From: Jan Kara <jack@suse.cz>
To: Ross Zwisler <ross.zwisler@linux.intel.com>
Cc: Jan Kara <jack@suse.cz>,
linux-nvdimm@lists.01.org, linux-mm@kvack.org,
linux-fsdevel@vger.kernel.org,
Dan Williams <dan.j.williams@intel.com>
Subject: Re: [PATCH 1/3] dax: Make cache flushing protected by entry lock
Date: Wed, 29 Jun 2016 22:28:06 +0200 [thread overview]
Message-ID: <20160629202806.GC16831@quack2.suse.cz> (raw)

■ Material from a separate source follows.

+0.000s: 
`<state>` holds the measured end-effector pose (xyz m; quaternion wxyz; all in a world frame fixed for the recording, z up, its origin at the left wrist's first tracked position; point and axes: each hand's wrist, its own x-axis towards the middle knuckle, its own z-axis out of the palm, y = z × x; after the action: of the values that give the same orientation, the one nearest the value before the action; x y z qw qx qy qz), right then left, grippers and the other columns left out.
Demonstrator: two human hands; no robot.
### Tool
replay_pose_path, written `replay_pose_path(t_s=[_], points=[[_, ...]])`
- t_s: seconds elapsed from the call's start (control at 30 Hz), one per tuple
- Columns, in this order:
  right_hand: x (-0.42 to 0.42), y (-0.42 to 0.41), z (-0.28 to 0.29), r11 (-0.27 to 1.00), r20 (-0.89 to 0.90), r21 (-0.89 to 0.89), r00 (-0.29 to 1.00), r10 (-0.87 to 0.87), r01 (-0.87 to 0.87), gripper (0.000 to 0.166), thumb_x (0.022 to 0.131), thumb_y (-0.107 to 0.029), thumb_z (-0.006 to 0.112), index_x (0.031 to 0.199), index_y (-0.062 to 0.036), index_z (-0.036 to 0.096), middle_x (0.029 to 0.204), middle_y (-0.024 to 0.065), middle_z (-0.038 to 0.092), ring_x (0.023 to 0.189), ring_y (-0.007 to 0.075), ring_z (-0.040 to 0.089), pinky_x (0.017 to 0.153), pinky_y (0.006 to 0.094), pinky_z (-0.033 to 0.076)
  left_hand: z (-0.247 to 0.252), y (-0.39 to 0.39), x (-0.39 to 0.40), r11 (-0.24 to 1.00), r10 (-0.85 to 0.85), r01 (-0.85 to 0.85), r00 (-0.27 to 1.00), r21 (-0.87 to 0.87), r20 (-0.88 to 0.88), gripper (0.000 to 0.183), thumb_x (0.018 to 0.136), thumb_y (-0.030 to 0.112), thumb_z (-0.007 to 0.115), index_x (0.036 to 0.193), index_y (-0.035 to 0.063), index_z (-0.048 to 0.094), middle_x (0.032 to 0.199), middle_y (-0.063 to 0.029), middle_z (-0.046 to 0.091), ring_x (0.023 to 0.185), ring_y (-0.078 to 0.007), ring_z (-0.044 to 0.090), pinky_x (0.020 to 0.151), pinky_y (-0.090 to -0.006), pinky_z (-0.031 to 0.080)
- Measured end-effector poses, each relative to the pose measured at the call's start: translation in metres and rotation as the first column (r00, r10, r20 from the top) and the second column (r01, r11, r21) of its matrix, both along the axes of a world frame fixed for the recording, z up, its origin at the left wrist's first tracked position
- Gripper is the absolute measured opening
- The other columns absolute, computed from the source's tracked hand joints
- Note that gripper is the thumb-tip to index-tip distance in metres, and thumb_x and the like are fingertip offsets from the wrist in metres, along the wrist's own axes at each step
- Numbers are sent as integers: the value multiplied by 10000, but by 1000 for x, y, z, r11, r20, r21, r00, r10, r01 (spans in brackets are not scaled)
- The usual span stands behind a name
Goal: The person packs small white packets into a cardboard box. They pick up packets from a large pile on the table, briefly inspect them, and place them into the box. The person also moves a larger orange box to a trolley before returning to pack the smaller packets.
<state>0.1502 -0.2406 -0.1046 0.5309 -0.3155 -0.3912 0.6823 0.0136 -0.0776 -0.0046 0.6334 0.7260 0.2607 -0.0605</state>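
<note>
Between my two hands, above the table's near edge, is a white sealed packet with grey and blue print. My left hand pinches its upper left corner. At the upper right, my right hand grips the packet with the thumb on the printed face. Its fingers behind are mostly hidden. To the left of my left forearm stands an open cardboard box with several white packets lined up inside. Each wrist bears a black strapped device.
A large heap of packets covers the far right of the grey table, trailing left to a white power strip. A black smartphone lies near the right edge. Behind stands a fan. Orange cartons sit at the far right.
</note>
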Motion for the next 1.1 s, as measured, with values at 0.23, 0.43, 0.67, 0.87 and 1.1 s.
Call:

In-Reply-To: <20160624214445.GA20730@linux.intel.com>
Hi Ross,
all your comments look fine and I've incorporated them. Thanks for review!
Honza
On Fri 24-06-16 15:44:45, Ross Zwisler wrote:
> On Tue, Jun 21, 2016 at 05:45:13PM +0200, Jan Kara wrote:
> > Currently, flushing of caches for DAX mappings was ignoring entry lock.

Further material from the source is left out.